**TASK ITEM**
Collect from the data below each line with "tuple".

Top of GIVEN DATA

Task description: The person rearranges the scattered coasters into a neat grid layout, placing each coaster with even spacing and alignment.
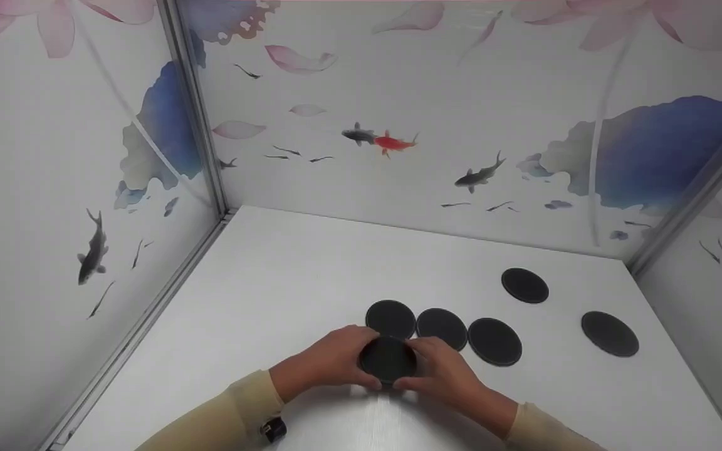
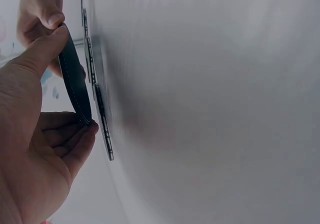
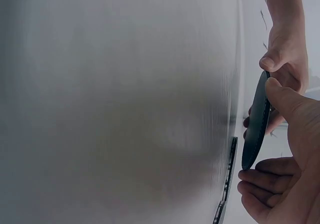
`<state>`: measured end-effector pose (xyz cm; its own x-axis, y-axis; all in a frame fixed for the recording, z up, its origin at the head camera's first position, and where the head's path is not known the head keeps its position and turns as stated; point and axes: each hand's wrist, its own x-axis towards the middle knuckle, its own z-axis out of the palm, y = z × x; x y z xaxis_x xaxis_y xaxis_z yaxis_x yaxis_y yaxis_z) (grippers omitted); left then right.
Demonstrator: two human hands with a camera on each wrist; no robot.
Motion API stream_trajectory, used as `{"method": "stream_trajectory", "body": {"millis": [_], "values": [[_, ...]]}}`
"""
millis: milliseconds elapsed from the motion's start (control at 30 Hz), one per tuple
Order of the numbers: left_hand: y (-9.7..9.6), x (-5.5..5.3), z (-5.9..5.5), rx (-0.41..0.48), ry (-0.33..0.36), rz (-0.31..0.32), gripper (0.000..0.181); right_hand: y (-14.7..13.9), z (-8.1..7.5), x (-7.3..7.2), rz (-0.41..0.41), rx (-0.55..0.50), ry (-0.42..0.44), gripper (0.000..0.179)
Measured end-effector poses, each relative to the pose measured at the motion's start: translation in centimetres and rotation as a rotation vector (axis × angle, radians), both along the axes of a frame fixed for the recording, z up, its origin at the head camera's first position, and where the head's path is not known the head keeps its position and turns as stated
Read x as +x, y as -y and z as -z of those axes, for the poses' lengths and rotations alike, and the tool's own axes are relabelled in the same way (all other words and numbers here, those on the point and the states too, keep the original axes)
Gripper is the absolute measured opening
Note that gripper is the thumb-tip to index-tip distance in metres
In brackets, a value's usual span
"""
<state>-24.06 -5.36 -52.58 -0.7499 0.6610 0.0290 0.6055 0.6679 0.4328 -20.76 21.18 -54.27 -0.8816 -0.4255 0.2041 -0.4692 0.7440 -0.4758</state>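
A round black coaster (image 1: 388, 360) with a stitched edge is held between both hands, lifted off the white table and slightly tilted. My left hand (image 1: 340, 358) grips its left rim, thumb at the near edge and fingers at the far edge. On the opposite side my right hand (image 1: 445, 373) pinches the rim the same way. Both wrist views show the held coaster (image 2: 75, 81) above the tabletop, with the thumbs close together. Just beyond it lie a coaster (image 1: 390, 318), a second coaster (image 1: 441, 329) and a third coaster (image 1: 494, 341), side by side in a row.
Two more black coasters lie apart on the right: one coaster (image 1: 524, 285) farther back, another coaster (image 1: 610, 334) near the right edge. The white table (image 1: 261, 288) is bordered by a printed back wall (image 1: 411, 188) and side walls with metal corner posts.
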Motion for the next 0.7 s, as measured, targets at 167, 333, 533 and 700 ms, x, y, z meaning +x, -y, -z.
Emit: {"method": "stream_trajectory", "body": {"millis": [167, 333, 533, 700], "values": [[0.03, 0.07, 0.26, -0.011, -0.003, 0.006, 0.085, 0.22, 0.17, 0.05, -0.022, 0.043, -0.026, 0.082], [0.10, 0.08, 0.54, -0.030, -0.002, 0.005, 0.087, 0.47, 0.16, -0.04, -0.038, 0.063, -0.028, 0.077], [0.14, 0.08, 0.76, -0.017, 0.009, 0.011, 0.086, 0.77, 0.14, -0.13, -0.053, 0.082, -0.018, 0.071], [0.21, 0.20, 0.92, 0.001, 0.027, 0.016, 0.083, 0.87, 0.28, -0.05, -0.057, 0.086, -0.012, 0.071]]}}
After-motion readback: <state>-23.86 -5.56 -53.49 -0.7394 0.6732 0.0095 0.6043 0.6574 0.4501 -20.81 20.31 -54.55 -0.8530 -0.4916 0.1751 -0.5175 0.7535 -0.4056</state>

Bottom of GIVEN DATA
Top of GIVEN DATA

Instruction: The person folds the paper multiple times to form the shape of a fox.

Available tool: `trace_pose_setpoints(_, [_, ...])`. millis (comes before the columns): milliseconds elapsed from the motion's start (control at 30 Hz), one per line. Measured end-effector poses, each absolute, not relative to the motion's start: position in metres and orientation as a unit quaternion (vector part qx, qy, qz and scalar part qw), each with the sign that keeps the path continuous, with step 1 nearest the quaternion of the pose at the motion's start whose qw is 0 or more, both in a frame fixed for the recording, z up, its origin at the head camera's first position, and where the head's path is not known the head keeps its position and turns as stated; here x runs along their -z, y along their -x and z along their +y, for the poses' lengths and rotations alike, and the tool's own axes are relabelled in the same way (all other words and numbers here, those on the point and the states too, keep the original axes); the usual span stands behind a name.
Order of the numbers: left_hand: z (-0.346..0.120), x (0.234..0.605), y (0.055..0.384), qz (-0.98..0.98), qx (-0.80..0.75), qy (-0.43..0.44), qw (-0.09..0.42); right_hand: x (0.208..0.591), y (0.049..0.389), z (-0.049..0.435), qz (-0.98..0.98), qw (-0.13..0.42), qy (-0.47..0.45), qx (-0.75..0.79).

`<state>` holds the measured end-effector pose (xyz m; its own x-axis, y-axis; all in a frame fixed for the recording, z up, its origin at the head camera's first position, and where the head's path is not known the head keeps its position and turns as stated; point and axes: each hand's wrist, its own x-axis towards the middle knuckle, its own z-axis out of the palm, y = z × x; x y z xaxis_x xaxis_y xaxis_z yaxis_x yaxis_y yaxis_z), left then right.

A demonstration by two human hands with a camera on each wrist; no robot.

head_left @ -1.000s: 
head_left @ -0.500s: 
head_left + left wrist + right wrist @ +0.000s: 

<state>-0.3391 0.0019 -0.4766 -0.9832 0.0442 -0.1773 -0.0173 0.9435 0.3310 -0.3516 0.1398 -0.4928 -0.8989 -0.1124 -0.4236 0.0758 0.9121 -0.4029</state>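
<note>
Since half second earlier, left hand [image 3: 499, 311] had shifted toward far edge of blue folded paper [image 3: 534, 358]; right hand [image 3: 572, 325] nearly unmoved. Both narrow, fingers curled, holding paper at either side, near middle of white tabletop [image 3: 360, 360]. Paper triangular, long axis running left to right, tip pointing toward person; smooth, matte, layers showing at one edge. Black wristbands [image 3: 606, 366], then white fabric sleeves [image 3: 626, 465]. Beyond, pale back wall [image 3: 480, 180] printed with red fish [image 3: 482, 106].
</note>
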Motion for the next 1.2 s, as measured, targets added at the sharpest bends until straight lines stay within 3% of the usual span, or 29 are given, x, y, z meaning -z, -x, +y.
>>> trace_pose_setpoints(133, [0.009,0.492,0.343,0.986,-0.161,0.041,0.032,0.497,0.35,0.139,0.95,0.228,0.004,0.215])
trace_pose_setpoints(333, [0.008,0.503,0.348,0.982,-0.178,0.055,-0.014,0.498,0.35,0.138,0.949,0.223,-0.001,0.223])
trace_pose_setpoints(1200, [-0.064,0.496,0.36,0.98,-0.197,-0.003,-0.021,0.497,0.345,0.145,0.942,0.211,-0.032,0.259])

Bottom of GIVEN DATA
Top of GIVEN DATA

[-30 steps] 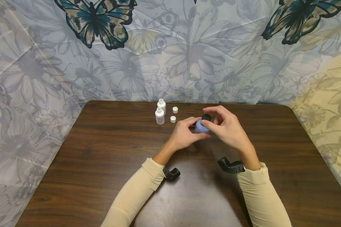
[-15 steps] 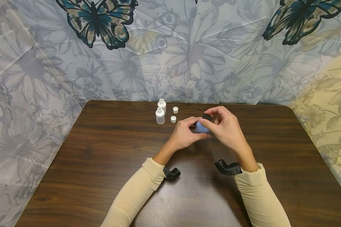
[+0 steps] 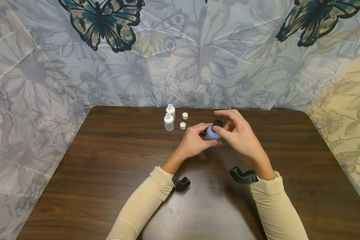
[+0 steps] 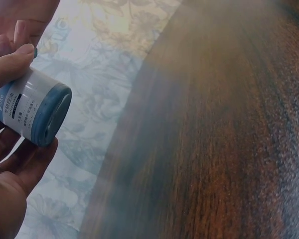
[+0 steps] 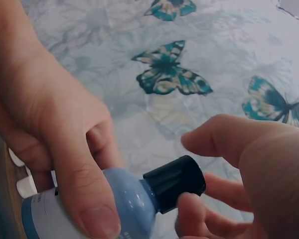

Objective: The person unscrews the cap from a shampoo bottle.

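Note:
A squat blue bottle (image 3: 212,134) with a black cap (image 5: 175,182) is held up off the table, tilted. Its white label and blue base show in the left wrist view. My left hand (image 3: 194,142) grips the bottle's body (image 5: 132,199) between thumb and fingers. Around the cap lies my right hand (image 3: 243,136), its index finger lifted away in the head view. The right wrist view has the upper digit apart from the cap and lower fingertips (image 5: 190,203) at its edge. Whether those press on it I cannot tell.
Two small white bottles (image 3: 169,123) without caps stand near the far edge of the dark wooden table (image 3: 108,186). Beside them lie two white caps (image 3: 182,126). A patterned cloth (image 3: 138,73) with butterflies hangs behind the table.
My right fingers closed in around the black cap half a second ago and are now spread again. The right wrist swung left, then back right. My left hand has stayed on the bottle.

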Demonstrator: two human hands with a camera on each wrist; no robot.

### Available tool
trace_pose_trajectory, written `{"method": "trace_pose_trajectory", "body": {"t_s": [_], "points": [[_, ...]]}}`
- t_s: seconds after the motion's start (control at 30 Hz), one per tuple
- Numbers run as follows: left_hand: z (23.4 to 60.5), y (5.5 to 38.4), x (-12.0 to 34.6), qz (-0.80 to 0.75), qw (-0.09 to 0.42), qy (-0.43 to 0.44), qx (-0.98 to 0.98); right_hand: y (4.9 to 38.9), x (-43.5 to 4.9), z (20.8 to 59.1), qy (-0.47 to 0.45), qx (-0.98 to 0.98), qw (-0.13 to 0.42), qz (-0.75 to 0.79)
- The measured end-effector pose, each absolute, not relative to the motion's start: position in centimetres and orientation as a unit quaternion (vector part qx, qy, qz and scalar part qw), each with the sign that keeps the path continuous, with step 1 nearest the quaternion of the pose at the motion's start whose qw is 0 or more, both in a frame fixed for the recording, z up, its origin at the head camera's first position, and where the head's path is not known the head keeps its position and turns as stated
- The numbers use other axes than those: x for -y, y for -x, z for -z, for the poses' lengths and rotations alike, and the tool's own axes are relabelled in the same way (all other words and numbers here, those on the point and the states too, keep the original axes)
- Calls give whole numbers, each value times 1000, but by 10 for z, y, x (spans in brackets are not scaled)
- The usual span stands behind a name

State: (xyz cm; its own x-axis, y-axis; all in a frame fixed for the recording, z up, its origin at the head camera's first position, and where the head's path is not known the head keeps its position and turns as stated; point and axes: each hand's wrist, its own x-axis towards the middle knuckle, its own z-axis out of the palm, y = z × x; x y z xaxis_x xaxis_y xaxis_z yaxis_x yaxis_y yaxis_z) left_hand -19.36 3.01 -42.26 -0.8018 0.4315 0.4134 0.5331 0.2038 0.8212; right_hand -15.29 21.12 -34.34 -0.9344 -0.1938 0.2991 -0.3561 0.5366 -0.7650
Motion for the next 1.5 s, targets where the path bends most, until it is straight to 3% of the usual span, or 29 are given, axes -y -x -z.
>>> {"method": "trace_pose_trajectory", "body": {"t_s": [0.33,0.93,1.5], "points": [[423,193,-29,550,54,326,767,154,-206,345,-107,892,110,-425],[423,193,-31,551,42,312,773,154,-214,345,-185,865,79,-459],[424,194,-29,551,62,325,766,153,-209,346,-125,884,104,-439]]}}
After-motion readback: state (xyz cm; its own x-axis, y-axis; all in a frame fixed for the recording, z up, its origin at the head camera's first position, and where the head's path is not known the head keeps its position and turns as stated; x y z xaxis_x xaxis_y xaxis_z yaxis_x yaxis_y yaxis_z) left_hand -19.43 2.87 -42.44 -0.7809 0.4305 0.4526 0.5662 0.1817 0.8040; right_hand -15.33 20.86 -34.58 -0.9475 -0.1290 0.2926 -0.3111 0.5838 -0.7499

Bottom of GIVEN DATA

**EXERCISE SOLUTION**
millis: milliseconds elapsed from the motion's start (control at 30 Hz), one per tuple
- t_s: seconds after the motion's start (control at 30 Hz), one per tuple

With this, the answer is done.